With continued reference to FIGS. 9-12, the battery connection portion 240 may be modified for accommodating a modified battery pack 214. More particularly, the battery pack 214 of the second construction may be generally larger than that of the first construction. For example, the battery pack 214 may generally have a perimeter defined by a length “L” and a width “W.” In some embodiments, the length L is notably larger than the width W, for example, by 20% or more (e.g., 25% or more). The battery connection portion 240 may have a similarly sized perimeter as the battery pack 214. As such, the battery pack 214 in combination with the battery connection portion 240 may generally have a rectangular prism shape with rounded edges on a side opposite the user interface 228 and square edges on a side of the user interface 228. In some embodiments, the transition between the battery connection portion 240 and the handle portion 238 and the transition between the handle portion 238 and the implement connection portion 242 may be tapered in an arched or curved manner. The immersion blender 210 may be symmetrically balanced along the axis A. More particularly, the handle portion 238 connects centrally to the battery connection portion 240 (e.g., about a center of the width W distance and the length L distance and/or about a center of mass between the width W and the length L). In some embodiments, a center of mass of the battery pack 214, the housing 212, and the implement 216 may be substantially aligned along (e.g., within about 90%) the axis A.

With reference now to FIG. 10, the battery connection portion 240 may include a battery connection port 266 for connection to the battery pack 214. More particularly, the battery pack 214 includes a housing connection port 268 that is selectively coupled to the battery connection port 266. The battery pack 214 further includes a terminal 270 that is located on (e.g., extends from) the housing connection port 268. The housing connection port 268 is selectively coupled to the battery connection port 266 via connection features. For example, the battery pack 214 and/or the battery connection port 266 may include at least one battery supporting member 271 that selectively locks the battery connection portion 240 to the housing connection port 268 (e.g., via a pressure-fit connection). The battery connection port 266 may include a pair of opposing overhangs 273 defining an inlet 275 and the housing connection port 268 of the battery pack 214 may include a projection 277 with a pair of guide flanges 279 that interface with the overhangs 273. In this manner, the battery pack 214 may be connected to the battery connection port 266 by inserting the projection 277 into the inlet 275 in a direction perpendicular to the axis A, where the overhangs 273 interface with and guide the flanges 279 until the battery supporting member 271 is locked. Each of the battery supporting members 271 may be released from engagement by articulating the battery supporting members 271 into a non-engagement position. The terminal 270 may be located in the inlet 275 and the projection 277 may include a housing terminal 274 that comes into electrical contact with the terminal 270 upon insertion of the projection 277 into the inlet 275. The battery supporting member 271 may include a lever 281 that is pivotally connected to the battery pack 214 and articulates between the non-engagement position and an engaged or locked position that presses the battery pack 214 (e.g., the projection 277) into locked engagement with the inlet 275.
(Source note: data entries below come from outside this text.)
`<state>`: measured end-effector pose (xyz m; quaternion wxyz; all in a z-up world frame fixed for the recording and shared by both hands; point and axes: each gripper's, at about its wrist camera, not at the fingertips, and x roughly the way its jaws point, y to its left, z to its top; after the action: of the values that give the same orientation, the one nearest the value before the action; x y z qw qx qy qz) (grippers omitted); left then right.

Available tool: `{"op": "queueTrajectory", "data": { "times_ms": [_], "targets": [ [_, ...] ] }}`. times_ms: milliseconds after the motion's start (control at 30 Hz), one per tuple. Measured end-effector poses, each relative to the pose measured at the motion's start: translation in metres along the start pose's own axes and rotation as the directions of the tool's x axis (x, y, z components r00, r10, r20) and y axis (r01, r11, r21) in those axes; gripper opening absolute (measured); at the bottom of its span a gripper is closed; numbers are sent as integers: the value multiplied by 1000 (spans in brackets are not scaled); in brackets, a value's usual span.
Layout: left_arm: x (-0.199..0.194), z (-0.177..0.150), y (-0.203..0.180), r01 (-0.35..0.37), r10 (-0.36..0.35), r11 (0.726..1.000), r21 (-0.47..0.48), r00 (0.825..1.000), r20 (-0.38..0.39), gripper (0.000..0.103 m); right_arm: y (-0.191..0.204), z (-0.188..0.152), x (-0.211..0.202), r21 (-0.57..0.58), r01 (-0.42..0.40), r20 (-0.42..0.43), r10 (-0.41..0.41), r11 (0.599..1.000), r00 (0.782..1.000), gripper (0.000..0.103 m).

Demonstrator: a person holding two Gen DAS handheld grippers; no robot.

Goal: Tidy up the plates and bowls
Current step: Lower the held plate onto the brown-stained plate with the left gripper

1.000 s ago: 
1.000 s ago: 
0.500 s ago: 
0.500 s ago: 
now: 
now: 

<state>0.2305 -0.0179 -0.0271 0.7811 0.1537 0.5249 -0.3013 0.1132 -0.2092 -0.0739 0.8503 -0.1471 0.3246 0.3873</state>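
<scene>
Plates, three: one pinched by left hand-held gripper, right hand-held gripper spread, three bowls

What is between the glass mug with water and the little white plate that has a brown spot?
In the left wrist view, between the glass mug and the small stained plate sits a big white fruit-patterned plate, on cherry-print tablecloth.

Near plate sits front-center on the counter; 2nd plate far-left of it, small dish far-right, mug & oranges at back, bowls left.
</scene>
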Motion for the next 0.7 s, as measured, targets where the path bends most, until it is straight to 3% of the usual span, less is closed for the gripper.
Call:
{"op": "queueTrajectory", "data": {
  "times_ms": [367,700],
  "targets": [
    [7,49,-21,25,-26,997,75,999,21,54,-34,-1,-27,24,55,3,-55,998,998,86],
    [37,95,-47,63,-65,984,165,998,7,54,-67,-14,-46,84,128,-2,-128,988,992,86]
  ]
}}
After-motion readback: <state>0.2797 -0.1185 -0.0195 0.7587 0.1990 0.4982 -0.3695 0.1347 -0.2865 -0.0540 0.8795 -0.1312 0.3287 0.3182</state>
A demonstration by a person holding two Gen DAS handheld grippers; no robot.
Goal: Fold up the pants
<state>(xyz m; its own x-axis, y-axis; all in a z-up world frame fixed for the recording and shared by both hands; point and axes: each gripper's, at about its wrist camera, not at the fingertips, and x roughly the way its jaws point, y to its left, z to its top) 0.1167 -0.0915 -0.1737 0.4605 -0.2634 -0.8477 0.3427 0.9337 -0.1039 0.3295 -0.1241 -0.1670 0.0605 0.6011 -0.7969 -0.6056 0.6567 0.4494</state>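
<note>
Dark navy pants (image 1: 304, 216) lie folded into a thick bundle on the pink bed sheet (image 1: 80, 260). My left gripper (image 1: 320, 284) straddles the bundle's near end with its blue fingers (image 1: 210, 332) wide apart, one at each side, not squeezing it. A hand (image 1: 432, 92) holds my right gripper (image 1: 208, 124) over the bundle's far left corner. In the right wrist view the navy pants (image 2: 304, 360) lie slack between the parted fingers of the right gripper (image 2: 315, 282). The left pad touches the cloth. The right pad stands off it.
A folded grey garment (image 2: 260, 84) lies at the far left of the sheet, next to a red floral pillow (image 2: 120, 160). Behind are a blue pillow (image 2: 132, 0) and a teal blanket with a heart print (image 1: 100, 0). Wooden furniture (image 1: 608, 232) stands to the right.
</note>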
With reference to FIGS. 10 and 11, the battery pack 214 of the second construction may include one or more battery modules 282 configured for 12V operation or 20V operation. The battery modules 282 are non-removable from the battery pack 214 and may include Lithium lon, Nickel-Metal Hydride, Nickel-Cadmium, and/or other materials that permit recharging. The battery pack 214 is configured such that a battery pack 214 of, potentially, a number of available compatible battery packs 214 can be selected and attached with the immersion blender 210 for powering the operation thereof by way of the electrical connection facilitated by the connection of terminals 270, 274. In this manner, the battery pack 14 can be removed from the immersion blender 210 for use with another compatible kitchen appliance (such as a hand mixer, a hand blender, a countertop blender) or replaced with a charged battery pack 214, such as when the in-use battery modules 282 becomes depleted. In this manner, a depleted battery pack 214 can be charged using a compatible charger having features, such as a USB-C connection, fast-charging terminals, components similar to the battery connection port 266 that are configured to charge, and/or the like. The battery pack 214 (FIG. 8) or the housing 212 (FIG. 9) may define one or more illumination elements 284 of similar numerosity and function as the illumination elements 84 of the first construction.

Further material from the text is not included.